Aux termes de l'article R 242-39 (confraternité) du code de déontologie vétérinaire, les vétérinaires doivent entretenir entre eux et avec les membres des autres professions de santé des rapports de confraternité. Lorsqu'un vétérinaire intervient après un confrère, il doit s'abstenir de tout dénigrement. Les vétérinaires se doivent mutuellement assistance, conseil et service. Si un désaccord professionnel survient entre des confrères, ceux-ci doivent d'abord chercher une conciliation. En cas d'échec de la conciliation, ils sollicitent une médiation ordinale auprès du président du conseil régional de l'ordre.
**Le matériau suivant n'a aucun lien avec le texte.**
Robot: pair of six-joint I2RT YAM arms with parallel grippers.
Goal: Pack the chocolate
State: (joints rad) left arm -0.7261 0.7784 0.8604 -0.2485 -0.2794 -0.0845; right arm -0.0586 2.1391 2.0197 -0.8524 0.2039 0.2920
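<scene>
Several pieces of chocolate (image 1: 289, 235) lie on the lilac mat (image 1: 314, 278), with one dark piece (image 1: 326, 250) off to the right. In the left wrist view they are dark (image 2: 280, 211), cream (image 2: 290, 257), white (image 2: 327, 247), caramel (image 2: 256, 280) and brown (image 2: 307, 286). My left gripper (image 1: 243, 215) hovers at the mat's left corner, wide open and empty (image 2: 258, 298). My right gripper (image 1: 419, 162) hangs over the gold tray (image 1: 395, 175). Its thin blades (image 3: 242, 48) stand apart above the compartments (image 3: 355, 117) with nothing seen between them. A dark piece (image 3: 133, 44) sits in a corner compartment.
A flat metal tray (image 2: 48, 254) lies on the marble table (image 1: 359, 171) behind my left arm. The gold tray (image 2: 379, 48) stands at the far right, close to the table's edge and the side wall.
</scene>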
Selon l'article L. 1411-1 du code du travail, le conseil de prud'hommes règle par voie de conciliation les différends qui peuvent s'élever à l'occasion de tout contrat de travail soumis aux dispositions du présent code entre les employeurs, ou leurs représentants, et les salariés qu'ils emploient. Il juge les litiges lorsque la conciliation n'a pas abouti.

Outre le fait que les dispositions précitées de l'article R 242-39 du code de déontologie vétérinaire concernent les rapports de confraternité entre vétérinaires et ne sont applicables qu'en cas de désaccord professionnel survenant entre des confrères, et non en matière de litige dans le cadre d'une relation contractuelle de travail (ce qu'a confirmé le président du conseil régional de l'ordre des vétérinaires d'Ile de France suivant courriel du 20 mars 2023 en indiquant que l'ordre considère que l'article R 242-39 ne s'applique pas dans le cas de désaccords prud'homaux), la cour rappelle en toute hypothèse qu'il résulte des dispositions précitées de l'article L. 1411-1 du code du travail qu'en raison de l'existence en matière prud'homale d'une procédure de conciliation préliminaire et obligatoire, une clause du contrat de travail qui institue ou renvoie à une procédure de conciliation ou de médiation préalable en cas de litige survenant à l'occasion de ce contrat n'empêche pas les parties de saisir directement le juge prud'homal de leur différend.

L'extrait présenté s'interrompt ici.